Research supports the effectiveness of play therapy with children experiencing a wide variety of social, emotional, behavioral, and learning problems, that consist of kids whose problems are linked to life stressors, such as divorce, death, relocation, hospitalization, chronic illness, assimilate stressful experiences, physical and sexual abuse, domestic violence, and natural disasters. Play therapy helps children by becoming more responsible for behaviors and develop more successful strategies. Secondly, develop new and creative solutions to problems. Thirdly, develop respect and acceptance of self and others. Fourthly, learn to experience and express emotion. Fifthly, cultivate empathy and respect for thoughts and feelings of others. Sixthly, learn new social skills and relational skills with family. Lastly, Develop self-efficacy and thus a better assuredness about their abilities. (Why Play?, n.d.)
Teenagers and adults have also benefited from play techniques and recreational processes. To that end, use of play therapy with adults within mental health, agency, and other healthcare contexts is increasing. In recent years, play therapy interventions have also been applied to infants and toddlers (Why Play?, n.d.).
TF-CBT is very effective. Research shows children and adolescents experiencing severe emotional repercussions due to trauma frequently respond well to this technique. There were several studies that was conducted on the impact of TF-CBT on adolescent survivors of trauma have showed improvement by reducing symptoms of depression, anxiety, and post-traumatic stress disorder (PTSD).
Most kids and teens with traumatic exposure often do not receive any help. Even those who are known to need the help many not get any services. This is especially true for children who are minorities and recent immigrants, may have less access to mental health services. Even when children are seen for mental health services, their trauma exposure may not be known or addressed. For those children who do receive services, evidence-based treatment is not the norm (Children and Trauma Update for Mental Health Professionals, n.d.).

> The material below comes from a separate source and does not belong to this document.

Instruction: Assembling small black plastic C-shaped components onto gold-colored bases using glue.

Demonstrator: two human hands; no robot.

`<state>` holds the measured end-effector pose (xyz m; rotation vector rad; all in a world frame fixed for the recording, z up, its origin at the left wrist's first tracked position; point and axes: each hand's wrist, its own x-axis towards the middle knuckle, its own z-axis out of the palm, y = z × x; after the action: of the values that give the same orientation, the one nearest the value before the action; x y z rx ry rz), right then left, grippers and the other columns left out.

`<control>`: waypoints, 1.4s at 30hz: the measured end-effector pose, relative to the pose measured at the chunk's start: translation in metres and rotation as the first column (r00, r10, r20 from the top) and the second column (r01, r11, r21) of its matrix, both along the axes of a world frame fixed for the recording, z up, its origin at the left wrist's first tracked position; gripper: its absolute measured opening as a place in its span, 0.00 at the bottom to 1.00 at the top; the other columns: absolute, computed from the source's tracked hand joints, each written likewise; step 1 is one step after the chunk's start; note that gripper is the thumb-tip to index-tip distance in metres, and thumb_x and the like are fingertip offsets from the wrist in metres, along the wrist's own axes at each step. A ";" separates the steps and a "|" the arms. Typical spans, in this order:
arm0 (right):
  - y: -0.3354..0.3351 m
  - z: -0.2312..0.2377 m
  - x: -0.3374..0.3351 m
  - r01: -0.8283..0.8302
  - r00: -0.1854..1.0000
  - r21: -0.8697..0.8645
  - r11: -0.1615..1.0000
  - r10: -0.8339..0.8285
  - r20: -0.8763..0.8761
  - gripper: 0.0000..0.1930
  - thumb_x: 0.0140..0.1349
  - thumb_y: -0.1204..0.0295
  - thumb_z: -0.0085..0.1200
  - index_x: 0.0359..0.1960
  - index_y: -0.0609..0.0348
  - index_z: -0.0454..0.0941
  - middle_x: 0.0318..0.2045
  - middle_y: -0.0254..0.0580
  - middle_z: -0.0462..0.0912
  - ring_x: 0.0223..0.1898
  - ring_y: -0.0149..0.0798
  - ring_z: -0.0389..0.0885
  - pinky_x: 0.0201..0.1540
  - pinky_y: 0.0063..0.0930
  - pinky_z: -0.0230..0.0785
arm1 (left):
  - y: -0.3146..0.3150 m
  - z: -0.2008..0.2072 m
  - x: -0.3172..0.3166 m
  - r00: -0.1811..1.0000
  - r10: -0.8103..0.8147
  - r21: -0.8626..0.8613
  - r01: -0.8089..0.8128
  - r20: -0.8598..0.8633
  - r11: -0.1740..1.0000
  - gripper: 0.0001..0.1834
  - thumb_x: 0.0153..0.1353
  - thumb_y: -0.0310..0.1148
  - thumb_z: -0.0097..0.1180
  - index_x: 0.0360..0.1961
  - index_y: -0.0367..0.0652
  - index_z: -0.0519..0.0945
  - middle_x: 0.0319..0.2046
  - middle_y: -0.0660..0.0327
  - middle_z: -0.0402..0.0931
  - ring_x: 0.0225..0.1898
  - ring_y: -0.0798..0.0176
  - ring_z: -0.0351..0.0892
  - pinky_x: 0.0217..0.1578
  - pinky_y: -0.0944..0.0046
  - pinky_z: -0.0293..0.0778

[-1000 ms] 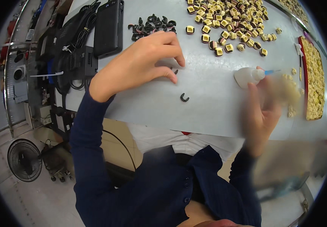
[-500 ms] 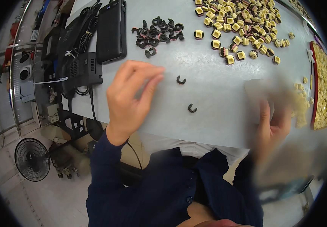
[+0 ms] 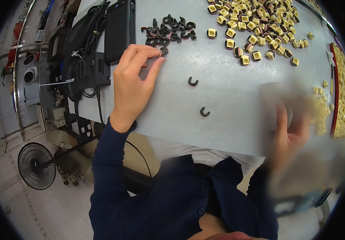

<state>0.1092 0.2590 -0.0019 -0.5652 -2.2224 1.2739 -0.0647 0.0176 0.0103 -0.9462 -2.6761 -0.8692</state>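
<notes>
My left hand (image 3: 134, 80) reaches over the table, its index finger and thumb closing on a small black C-shaped piece (image 3: 164, 51) with a pinkish edge. Just beyond lies a loose pile of similar black C-shaped pieces (image 3: 168, 30). Two more such pieces sit apart in the middle: an upper C-shaped piece (image 3: 193, 82) and a lower C-shaped piece (image 3: 205, 111). At the right, near the table's front edge, is my right hand (image 3: 288, 134). Its thumb shows, but a blurred patch over the picture hides most of the fingers and anything in them.
Many cream blocks with dark and pink rims (image 3: 260, 28) spread across the far right. A red-edged tray (image 3: 334, 80) of cream pieces stands at the right edge, loose cream pieces (image 3: 319, 104) beside it. A black device (image 3: 118, 34) and cables (image 3: 94, 34) occupy the left.
My left hand has moved forward, and its thumb and index finger have come to the nearest piece of the black pile. My right hand stays about where it was.
</notes>
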 end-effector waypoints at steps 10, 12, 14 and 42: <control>0.001 0.000 0.001 -0.026 1.000 0.046 0.999 0.026 -0.009 0.15 0.58 0.83 0.57 0.47 0.68 0.72 0.47 0.52 0.79 0.47 0.40 0.78 0.55 0.34 0.68 | -0.014 0.029 0.024 0.646 0.152 -0.054 -0.169 0.748 0.984 0.06 0.60 0.27 0.59 0.30 0.35 0.80 0.21 0.65 0.76 0.25 0.77 0.70 0.28 0.75 0.65; 0.002 -0.002 0.000 -0.045 0.998 0.043 0.998 0.046 -0.032 0.15 0.58 0.83 0.57 0.47 0.68 0.72 0.47 0.53 0.79 0.47 0.40 0.78 0.55 0.34 0.68 | -0.019 0.031 0.021 0.658 0.171 -0.074 -0.172 0.734 0.982 0.06 0.60 0.28 0.59 0.30 0.35 0.80 0.20 0.65 0.75 0.24 0.77 0.70 0.28 0.76 0.65; 0.003 -0.003 0.000 -0.056 0.997 0.045 0.997 0.058 -0.054 0.15 0.58 0.83 0.57 0.47 0.67 0.72 0.47 0.53 0.79 0.47 0.41 0.78 0.55 0.34 0.68 | -0.019 0.035 0.020 0.669 0.180 -0.088 -0.168 0.721 0.982 0.07 0.61 0.28 0.59 0.30 0.36 0.80 0.19 0.66 0.75 0.24 0.78 0.69 0.27 0.76 0.64; 0.004 -0.003 -0.002 -0.088 0.990 0.059 0.994 0.093 -0.105 0.15 0.57 0.84 0.57 0.47 0.69 0.72 0.45 0.54 0.80 0.45 0.41 0.77 0.54 0.33 0.67 | 0.013 0.016 -0.021 0.994 0.073 0.022 -0.075 0.075 0.997 0.06 0.52 0.24 0.66 0.33 0.37 0.84 0.25 0.63 0.78 0.23 0.74 0.74 0.23 0.75 0.67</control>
<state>0.1075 0.2625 -0.0048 -0.3695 -2.2072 1.2538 -0.0858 0.0305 0.0262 -0.8193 -2.7361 -0.9379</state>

In conclusion, childhood trauma can affect any race, class, and gender. African American children suffer the most trauma when it comes to any other race. Secondly, girls suffer more trauma then boys. Lastly, children who are poor experiences more trauma than children who are not poor. It is important to recognize early signs of behavior changes or unacceptable behaviors when a child had experienced trauma or is currently experiencing trauma. Early detection in those behavior may benefit in the treatment being more effective for the child. Some people may not have resources to treatment or can not afford treatment when it comes to treating a child with trauma which can cause a child to become adults with unresolved trauma and may not function normally as an adult.

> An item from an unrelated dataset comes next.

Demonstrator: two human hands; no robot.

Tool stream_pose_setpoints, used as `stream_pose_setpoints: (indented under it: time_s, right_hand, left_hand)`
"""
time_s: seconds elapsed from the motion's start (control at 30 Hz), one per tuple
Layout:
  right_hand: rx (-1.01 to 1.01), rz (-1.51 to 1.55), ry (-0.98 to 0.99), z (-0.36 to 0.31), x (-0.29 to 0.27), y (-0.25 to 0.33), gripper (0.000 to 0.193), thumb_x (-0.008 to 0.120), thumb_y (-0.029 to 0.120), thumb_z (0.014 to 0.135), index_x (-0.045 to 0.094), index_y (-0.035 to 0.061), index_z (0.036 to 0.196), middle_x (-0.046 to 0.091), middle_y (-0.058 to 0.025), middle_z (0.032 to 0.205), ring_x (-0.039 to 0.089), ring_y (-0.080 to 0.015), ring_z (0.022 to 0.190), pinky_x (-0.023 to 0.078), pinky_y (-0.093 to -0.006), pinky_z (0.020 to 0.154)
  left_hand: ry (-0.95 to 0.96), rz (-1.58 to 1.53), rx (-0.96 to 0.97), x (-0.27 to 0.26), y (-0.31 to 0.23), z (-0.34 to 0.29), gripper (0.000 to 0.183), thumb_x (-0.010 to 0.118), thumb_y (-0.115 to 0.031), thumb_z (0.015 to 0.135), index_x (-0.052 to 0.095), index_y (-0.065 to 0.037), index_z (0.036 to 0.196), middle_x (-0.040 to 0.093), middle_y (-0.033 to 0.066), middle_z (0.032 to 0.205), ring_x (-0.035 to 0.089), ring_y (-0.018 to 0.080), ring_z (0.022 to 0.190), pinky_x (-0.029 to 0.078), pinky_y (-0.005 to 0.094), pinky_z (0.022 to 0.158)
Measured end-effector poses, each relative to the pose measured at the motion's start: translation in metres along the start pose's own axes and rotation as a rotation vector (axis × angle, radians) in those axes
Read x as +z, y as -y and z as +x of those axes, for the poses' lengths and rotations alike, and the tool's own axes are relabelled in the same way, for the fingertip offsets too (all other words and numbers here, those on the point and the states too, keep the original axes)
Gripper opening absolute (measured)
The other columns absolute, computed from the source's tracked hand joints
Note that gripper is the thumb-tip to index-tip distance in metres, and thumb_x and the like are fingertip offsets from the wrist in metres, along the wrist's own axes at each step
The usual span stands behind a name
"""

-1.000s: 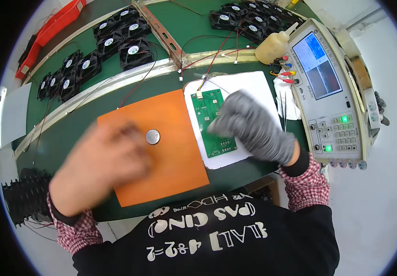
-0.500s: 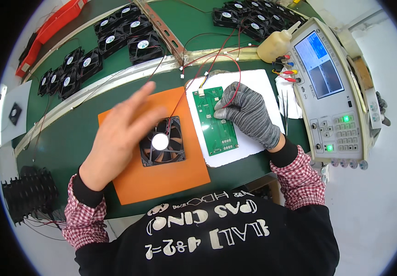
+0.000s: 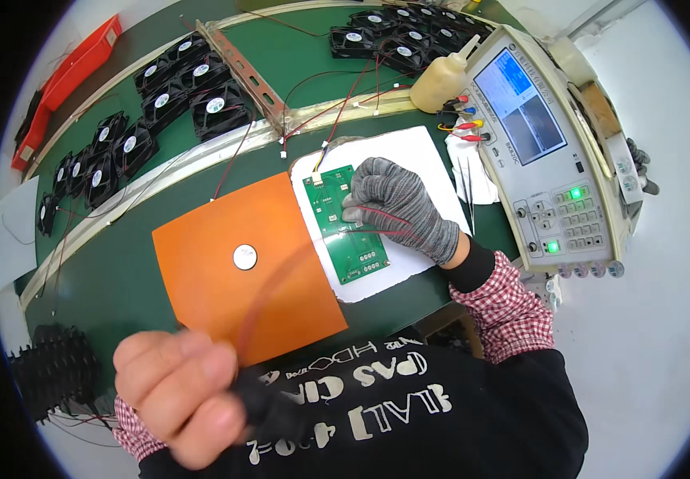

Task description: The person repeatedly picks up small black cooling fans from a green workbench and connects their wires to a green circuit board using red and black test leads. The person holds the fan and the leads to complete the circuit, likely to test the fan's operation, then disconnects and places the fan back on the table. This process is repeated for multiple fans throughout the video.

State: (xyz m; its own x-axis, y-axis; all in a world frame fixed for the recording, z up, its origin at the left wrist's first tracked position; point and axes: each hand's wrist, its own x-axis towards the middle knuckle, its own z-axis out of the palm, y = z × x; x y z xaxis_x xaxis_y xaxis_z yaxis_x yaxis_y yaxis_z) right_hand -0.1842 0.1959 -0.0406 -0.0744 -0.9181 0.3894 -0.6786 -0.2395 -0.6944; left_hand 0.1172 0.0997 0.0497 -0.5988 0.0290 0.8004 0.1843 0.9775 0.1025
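My bare left hand [image 3: 181,391] is raised near the lower edge, its fingers closed on a blurred black fan [image 3: 269,409] in front of my shirt. A red lead [image 3: 281,267] runs from the fan across to my right hand. My right hand [image 3: 401,206], in a grey knitted glove, pinches the lead over the green circuit board [image 3: 341,239]. What its fingertips touch on the board is partly hidden. The board lies on a white sheet [image 3: 417,152]. Left of it, a round white disc [image 3: 245,257] rests on the orange mat [image 3: 201,231].
Several black fans [image 3: 216,105] stand beyond a pale rail, more [image 3: 405,49] at the back right. A metal bar [image 3: 241,72] divides them. A bottle [image 3: 438,84] stands by the test instrument [image 3: 525,144], near tweezers [image 3: 466,188]. Black parts [image 3: 53,371] are stacked at left.
The fan has left the orange mat; my left hand has taken it and drawn it toward me. The white disc now shows bare on the mat. My right hand stays over the board.
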Motion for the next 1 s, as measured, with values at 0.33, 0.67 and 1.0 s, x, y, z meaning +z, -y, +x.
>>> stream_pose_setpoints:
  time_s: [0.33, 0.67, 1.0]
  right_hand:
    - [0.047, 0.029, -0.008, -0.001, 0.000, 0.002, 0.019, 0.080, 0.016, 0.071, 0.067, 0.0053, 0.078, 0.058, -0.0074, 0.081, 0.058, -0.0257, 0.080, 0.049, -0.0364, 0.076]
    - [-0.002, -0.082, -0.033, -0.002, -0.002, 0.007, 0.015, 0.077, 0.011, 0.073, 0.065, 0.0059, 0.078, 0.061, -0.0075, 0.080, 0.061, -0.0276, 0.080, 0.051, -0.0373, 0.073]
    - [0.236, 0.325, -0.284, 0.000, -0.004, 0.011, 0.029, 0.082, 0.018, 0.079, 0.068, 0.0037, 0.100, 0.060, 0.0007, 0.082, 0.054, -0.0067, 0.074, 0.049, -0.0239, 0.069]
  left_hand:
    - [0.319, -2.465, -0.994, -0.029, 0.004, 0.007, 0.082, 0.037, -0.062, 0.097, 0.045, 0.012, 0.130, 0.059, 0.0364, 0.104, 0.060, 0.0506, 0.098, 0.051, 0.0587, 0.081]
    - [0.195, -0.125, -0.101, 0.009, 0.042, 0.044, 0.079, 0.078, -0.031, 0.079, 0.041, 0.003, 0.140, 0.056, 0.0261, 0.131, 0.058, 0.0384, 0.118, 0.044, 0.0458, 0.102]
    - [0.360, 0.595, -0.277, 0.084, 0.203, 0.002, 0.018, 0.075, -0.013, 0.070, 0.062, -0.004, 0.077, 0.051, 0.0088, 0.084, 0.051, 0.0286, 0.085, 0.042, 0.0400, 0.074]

Some people may not even notice that they are traumatized and may not seek help or treatment. Lastly, some people may not be aware of the resources available to them to seek the help they need for the child. Lastly, raising effective awareness in childhood trauma would significantly benefit caregivers, teachers, families, mental health professionals, physicians, and communities to be knowledge on signs and behaviors and how to effectively help the child build a support system, ensuing that the child is safe, and letting the child freely express themselves.